The Alabama IVF embryos-are-children decision is the most recent example of how obstetrician-gynecologists have become the sacrificial lambs of American healthcare, not asked but told to ignore everything that they know about how best to care for women who plan to be or are pregnant.

Doctors have a straightforward job description: to relieve suffering, save lives, and cure disease, combining centuries of accumulated medical knowledge with new insights gained from modern technology to practice at the highest standard.

Unless they are ob/gyns in the United States.

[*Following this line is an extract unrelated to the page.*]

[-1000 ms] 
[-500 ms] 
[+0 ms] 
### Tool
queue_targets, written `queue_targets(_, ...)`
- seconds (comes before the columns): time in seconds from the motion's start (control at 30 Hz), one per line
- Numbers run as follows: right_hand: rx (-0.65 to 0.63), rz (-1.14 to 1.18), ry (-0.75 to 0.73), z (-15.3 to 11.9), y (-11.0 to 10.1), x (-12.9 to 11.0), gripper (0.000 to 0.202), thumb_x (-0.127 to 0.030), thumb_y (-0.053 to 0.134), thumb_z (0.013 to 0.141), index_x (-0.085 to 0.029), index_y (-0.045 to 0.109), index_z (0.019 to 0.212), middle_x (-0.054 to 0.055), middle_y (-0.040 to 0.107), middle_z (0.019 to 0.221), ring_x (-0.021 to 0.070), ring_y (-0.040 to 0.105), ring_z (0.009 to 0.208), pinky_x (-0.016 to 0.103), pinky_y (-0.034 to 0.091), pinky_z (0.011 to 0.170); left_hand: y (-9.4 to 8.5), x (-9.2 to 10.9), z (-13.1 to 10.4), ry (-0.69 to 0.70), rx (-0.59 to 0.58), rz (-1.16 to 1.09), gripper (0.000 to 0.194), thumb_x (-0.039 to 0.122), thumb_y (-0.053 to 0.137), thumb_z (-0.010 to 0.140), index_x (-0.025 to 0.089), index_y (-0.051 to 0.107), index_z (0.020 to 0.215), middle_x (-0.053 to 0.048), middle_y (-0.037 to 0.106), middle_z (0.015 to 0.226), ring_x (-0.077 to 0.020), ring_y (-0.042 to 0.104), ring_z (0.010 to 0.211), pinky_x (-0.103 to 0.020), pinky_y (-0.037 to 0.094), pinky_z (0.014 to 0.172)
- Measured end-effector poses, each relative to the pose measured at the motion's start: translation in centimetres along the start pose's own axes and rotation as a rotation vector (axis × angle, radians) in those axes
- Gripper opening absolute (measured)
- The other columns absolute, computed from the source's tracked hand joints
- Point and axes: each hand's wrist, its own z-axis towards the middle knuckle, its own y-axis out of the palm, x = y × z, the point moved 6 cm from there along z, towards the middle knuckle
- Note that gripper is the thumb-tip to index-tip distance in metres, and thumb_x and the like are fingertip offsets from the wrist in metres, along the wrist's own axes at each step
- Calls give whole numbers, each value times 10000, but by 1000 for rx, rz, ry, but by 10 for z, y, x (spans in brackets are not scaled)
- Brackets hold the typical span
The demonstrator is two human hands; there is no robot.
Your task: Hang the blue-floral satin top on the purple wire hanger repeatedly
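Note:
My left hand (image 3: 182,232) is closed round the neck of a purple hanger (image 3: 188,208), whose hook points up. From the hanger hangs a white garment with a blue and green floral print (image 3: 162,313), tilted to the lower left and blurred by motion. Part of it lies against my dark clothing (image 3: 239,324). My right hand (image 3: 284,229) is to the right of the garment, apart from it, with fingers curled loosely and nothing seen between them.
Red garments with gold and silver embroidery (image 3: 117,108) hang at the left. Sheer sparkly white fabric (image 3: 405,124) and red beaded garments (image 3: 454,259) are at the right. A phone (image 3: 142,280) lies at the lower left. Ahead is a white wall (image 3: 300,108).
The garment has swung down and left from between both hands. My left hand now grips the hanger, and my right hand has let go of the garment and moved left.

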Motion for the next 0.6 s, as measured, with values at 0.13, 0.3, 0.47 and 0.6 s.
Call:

In which case they need to solve for one more simultaneous equation, one that has nothing to do with science, health, or best practices medical care; indeed, an equation that tells our ob/gyns to ignore the best interests of their patient and commit malpractice, or risk criminal culpability, to ignore years of training, grounded in science and the collective experience of generations of others and tell your patient to her face that you are needlessly putting her in danger.

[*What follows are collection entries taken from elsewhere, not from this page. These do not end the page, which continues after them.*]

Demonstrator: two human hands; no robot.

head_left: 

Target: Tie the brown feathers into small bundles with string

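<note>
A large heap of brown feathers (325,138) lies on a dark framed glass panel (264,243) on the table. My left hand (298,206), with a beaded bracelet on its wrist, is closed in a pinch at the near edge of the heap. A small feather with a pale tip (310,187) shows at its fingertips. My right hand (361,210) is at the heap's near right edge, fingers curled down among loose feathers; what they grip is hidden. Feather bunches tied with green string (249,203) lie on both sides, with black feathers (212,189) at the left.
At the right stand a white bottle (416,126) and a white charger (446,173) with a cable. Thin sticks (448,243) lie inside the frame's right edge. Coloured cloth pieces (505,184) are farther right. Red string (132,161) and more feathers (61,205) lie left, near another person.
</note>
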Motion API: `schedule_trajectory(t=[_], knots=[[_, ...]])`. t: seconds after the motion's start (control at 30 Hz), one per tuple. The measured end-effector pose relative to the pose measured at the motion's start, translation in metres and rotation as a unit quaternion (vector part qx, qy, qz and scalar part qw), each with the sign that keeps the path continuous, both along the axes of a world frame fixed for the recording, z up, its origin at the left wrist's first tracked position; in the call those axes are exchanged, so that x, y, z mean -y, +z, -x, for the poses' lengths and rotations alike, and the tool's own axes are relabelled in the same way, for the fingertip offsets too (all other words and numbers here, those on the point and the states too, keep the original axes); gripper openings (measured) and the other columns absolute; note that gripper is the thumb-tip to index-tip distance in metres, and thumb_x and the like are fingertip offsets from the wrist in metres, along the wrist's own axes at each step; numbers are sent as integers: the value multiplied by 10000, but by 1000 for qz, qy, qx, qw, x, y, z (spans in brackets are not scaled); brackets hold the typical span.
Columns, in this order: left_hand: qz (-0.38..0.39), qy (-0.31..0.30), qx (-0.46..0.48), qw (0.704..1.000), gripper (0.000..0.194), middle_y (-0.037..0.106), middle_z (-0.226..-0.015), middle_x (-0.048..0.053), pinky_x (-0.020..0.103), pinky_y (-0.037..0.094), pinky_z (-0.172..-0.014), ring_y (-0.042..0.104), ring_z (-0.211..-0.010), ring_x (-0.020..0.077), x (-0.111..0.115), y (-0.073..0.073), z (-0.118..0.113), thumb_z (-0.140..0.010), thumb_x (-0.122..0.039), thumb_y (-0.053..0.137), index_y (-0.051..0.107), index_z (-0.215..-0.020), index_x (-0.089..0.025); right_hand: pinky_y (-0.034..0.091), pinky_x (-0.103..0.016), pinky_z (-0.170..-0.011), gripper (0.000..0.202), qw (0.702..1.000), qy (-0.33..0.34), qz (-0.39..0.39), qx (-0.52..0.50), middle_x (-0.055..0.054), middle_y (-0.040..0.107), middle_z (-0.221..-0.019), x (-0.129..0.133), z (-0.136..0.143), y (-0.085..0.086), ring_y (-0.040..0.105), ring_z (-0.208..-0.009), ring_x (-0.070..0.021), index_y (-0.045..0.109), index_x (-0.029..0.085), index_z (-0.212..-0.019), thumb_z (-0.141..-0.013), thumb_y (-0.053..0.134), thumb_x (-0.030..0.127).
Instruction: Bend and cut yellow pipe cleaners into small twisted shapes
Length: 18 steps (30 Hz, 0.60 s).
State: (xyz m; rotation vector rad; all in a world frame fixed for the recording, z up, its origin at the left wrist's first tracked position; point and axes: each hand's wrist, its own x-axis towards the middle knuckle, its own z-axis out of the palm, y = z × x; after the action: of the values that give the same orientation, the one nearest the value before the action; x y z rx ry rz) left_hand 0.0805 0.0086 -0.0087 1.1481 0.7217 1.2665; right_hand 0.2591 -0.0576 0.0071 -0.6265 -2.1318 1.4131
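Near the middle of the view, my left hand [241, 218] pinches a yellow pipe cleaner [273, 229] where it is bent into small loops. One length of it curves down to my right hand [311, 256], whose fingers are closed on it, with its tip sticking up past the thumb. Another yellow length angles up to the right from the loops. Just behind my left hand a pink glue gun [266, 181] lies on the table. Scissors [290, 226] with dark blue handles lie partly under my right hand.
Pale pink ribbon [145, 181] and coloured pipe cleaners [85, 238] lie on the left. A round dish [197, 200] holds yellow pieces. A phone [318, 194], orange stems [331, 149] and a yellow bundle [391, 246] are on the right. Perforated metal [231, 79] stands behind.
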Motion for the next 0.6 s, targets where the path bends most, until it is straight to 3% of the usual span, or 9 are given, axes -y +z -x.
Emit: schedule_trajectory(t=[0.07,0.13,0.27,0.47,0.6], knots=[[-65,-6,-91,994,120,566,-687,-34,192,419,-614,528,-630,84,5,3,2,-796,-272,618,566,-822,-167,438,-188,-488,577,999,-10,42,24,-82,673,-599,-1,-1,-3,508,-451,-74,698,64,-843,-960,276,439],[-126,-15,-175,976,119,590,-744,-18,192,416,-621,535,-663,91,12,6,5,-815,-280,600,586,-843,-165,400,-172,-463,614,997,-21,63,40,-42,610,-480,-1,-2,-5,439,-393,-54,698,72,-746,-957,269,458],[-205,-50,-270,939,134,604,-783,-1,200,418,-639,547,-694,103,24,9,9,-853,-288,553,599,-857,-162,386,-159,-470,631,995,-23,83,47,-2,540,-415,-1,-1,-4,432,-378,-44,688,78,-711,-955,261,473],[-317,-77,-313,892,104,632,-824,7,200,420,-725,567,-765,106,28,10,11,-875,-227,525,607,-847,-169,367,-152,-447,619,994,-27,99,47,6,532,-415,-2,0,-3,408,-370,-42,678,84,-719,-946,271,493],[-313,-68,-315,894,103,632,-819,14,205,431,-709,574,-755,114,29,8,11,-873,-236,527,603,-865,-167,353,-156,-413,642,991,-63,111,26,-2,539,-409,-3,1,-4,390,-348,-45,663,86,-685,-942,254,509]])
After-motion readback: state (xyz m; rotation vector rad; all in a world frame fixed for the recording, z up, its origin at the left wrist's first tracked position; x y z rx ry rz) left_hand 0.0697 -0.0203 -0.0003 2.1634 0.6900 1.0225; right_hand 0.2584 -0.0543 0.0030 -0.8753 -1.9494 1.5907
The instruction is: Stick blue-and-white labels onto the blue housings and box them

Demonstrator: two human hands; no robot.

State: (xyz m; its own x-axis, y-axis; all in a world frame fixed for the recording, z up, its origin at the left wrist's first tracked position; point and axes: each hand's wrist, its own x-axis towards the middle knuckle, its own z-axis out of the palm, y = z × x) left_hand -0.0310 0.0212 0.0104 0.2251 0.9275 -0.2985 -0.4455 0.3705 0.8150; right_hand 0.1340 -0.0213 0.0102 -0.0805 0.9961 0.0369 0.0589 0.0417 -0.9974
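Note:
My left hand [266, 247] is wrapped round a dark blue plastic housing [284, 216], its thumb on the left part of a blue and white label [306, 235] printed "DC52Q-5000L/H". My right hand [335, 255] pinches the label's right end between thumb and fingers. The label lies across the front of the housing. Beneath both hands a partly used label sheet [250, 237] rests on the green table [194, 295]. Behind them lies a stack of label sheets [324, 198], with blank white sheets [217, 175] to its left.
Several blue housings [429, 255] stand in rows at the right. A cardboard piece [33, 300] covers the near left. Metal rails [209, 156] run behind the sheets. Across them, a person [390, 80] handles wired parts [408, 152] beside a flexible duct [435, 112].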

How jarring is this to practicing obstetricians? Let’s put it in context.

Consider the beta book.

The beta (short for the beta subunit of human chorionic gonadotropin, the hormone measure in a pregnancy test) book was a spiral notebook that the chief resident on the obstetrics service carried at all times, that kept track of any patient that we had seen, whether private or clinic, whom we suspected might have a pregnancy that was developing abnormally — maybe a pending miscarriage, maybe a tubal pregnancy, but was too early to tell.

Most of these pregnancies progressed normally, but others, if left unattended to, could cause life-threatening bleeding or sepsis, or internal organ rupture. In the 1980s, as our hormonal blood tests and ultrasound scans made early pregnancy diagnosis more precise, our drive to make sure that no patient, anywhere in the New York Hospital — Cornell Medical Center system, suffered unnecessarily.

We learned about the beta book on the first day of internship, part of our orientation to the more dangerous aspects of childbearing. Pregnancy care changed a lot during my training in ob/gyn and reproductive endocrinology. Sedation and forceps disappeared; delivery operating rooms transformed into birthing rooms with curtains and couches, and the expected fathers and partners were no longer warehoused in a smoke-filled waiting room, passively waiting to be told whether it was a boy or a girl.

On the medical care side, we had new tools to detect and prevent obstetrical catastrophes that had plagued women for 3000 centuries: ruptured tubal and abdominal pregnancies, hemorrhage, or sepsis from incomplete abortion (“abortion” referring to the traditional obstetrical term of an early pregnancy that is partially or totally expelled on its own, not the more common term referring to the medical or surgical termination of a pregnancy.)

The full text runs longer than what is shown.